# Video GAN


In [0]:
import cv2
import glob
import matplotlib.pyplot as plt
import numpy as np
import os
import tensorflow as tf
import time

In [0]:
from google.colab import drive
drive.mount('/content/drive/')

## Settings

In [0]:
# Video read settings
VIDEO_DIR = '/content/drive/My Drive/Colab Data/video-gan'
INPUT_SIZE = (240, 320)
VIDEO_SIZE = (64, 64)
FRAME_INT = 1
FRAME_CAP = 32

# Training parameters
BUFFER_SIZE = 1000
BATCH_SIZE = 32
EPOCHS = 1000
Z_DIM = 100
DISC_ITERATIONS = 5
GEN_ITERATIONS = 1

# Adam optimizer
LEARNING_RATE = 0.0002
BETA1 = 0.5

# Output frequency
SAMPLE_RATE = 100
SAVE_RATE = 50
NUM_OUT = 1

# Use eager execution
tf.enable_eager_execution()

## Video Processing

### Extract frames

In [0]:
videos = glob.glob(os.path.join(VIDEO_DIR, 'inputs/*.avi'))
all_image_paths = glob.glob(os.path.join(VIDEO_DIR, 'inputs/*.jpg'))

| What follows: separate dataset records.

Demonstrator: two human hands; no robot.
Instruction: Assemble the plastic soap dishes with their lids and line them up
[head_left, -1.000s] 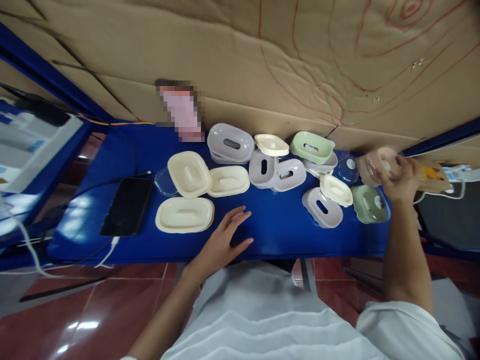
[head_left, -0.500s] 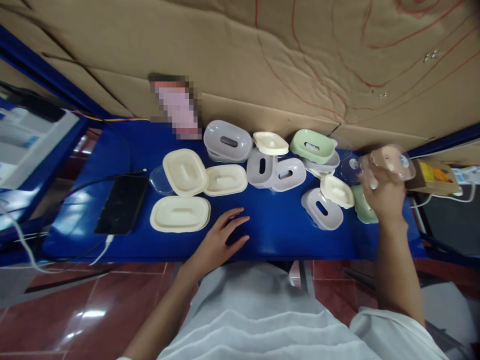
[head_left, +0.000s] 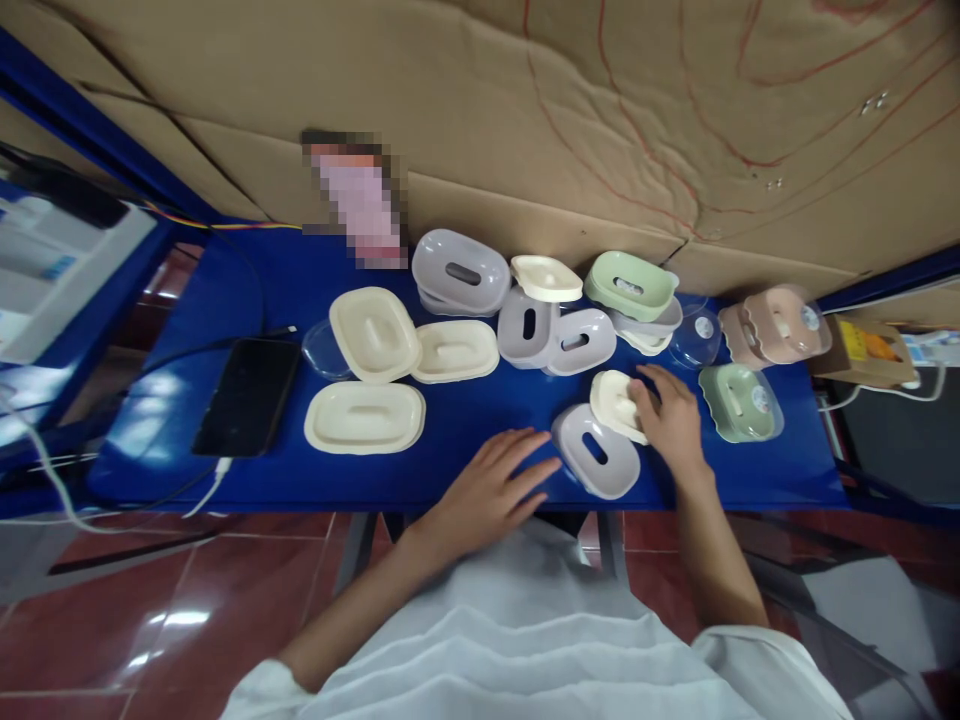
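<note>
My left hand (head_left: 499,487) is open above the table's front edge, fingers spread toward a grey oval soap dish (head_left: 598,452) with a long slot. A small cream dish (head_left: 616,403) with a raised bar overlaps the back of that grey dish. My right hand (head_left: 673,418) has its thumb and fingers at the right end of the cream dish, gripping it. To the right of this hand lies a green soap dish (head_left: 735,402) under a clear cover. Pink dishes (head_left: 776,325), also with a clear cover, sit behind it.
Cream dishes (head_left: 365,418) and grey dishes (head_left: 460,272) cover the left and middle of the blue table (head_left: 450,482). A green dish (head_left: 630,283) is stacked at the back, by a clear lid (head_left: 696,338). A black phone (head_left: 247,397) with a cable lies left; a cardboard box (head_left: 862,350) stands right.
My right hand has left the pink dishes and come left to the cream dish. The grey and cream dishes have shifted left and forward, toward me. My left hand has moved right, nearer the grey dish.
</note>
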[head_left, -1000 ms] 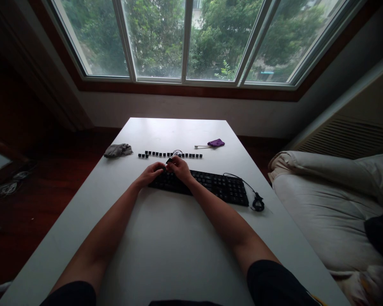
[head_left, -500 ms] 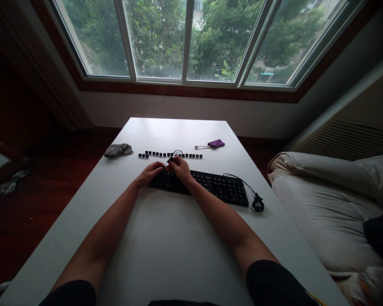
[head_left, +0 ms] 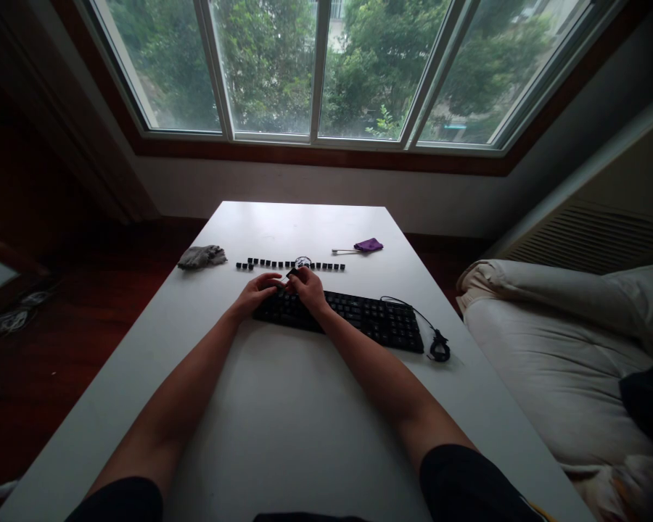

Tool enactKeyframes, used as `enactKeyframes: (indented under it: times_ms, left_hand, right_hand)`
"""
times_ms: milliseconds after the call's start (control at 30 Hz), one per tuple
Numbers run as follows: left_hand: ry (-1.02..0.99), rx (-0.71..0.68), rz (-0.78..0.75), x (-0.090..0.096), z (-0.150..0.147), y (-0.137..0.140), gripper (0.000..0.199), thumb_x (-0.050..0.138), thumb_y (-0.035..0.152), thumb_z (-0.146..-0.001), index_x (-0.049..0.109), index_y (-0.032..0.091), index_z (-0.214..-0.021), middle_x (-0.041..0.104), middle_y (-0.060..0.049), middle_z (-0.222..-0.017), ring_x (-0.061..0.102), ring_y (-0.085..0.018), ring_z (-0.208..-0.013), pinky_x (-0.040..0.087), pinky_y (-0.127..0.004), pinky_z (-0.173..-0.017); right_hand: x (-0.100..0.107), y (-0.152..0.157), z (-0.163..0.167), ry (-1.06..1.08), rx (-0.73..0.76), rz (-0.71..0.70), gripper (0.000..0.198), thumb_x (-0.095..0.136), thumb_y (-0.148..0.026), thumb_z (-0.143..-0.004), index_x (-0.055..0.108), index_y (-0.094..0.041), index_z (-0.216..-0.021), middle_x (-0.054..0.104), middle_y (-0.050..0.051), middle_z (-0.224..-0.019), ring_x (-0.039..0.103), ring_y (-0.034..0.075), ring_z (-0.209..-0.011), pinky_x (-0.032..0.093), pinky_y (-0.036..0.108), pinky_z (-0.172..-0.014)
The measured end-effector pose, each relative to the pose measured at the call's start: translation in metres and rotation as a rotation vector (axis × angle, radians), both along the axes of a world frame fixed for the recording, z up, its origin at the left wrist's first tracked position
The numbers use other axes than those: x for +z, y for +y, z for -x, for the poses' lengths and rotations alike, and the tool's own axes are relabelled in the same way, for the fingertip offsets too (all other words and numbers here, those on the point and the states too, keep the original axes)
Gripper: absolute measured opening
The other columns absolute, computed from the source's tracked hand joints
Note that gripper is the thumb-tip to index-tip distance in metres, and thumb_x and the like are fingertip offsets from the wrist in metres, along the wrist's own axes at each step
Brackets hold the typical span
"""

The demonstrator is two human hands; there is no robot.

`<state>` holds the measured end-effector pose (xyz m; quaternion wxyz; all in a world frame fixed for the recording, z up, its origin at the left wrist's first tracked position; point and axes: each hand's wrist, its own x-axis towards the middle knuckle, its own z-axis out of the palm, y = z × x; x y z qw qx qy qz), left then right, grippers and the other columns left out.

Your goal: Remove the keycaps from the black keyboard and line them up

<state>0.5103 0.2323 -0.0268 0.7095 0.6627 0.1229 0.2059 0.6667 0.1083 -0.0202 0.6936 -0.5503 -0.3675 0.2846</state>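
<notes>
A black keyboard (head_left: 359, 312) lies slantwise on the white table, its left part partly covered by my hands. My right hand (head_left: 307, 286) is closed over the keyboard's upper left, pinching a small black keycap puller (head_left: 292, 272) with thin wire at its end. At the keyboard's left end is my left hand (head_left: 255, 296), its fingers stretched towards the puller and a little apart from the thumb. I see nothing held in it. Behind the hands stands a row of loose black keycaps (head_left: 273, 264). A round, light-and-dark item (head_left: 303, 261) sits in that row, partly hidden by my right hand.
The white table (head_left: 283, 420) reaches towards the window. A grey cloth (head_left: 202, 257) lies at left. At the back right are a purple cloth or pouch (head_left: 368, 245) and a thin brush-like stick (head_left: 344, 251). The keyboard's bundled cable (head_left: 440, 346) lies at right, near a pale sofa (head_left: 555, 348).
My left fingers have lifted and spread slightly from the thumb. My right hand, with the puller, has barely moved. The keyboard and the keycap row stay put.
</notes>
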Motion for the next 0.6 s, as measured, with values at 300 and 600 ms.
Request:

if len(videos) > len(all_image_paths):
    # For each video in directory, capture every frame_int number of frames and 
    # store in array where each frame is stacked horizontally.
    for vnum, video in enumerate(videos):
        description = os.path.splitext(video)[0]
        vidcap = cv2.VideoCapture(os.path.join(VIDEO_DIR, video))
        success, image = vidcap.read()
        output = np.zeros((FRAME_CAP * image.shape[0], image.shape[1], image.shape[2]))
        loc, frames = 0, 0
        while success and frames < FRAME_CAP:
            output[frames * image.shape[0]:(frames + 1) * image.shape[0]] = image
            loc += FRAME_INT
            frames += 1
            vidcap.set(cv2.CAP_PROP_POS_MSEC, loc)
            success, image = vidcap.read()
        INPUT_SIZE = image.shape[:2]
        if frames == FRAME_CAP:
            cv2.imwrite(os.path.join(VIDEO_DIR, 'inputs', description + str(vnum) + '.jpg'), np.float32(output))
    vidcap.release()
    all_image_paths = glob.glob(os.path.join(VIDEO_DIR, 'inputs/*.jpg'))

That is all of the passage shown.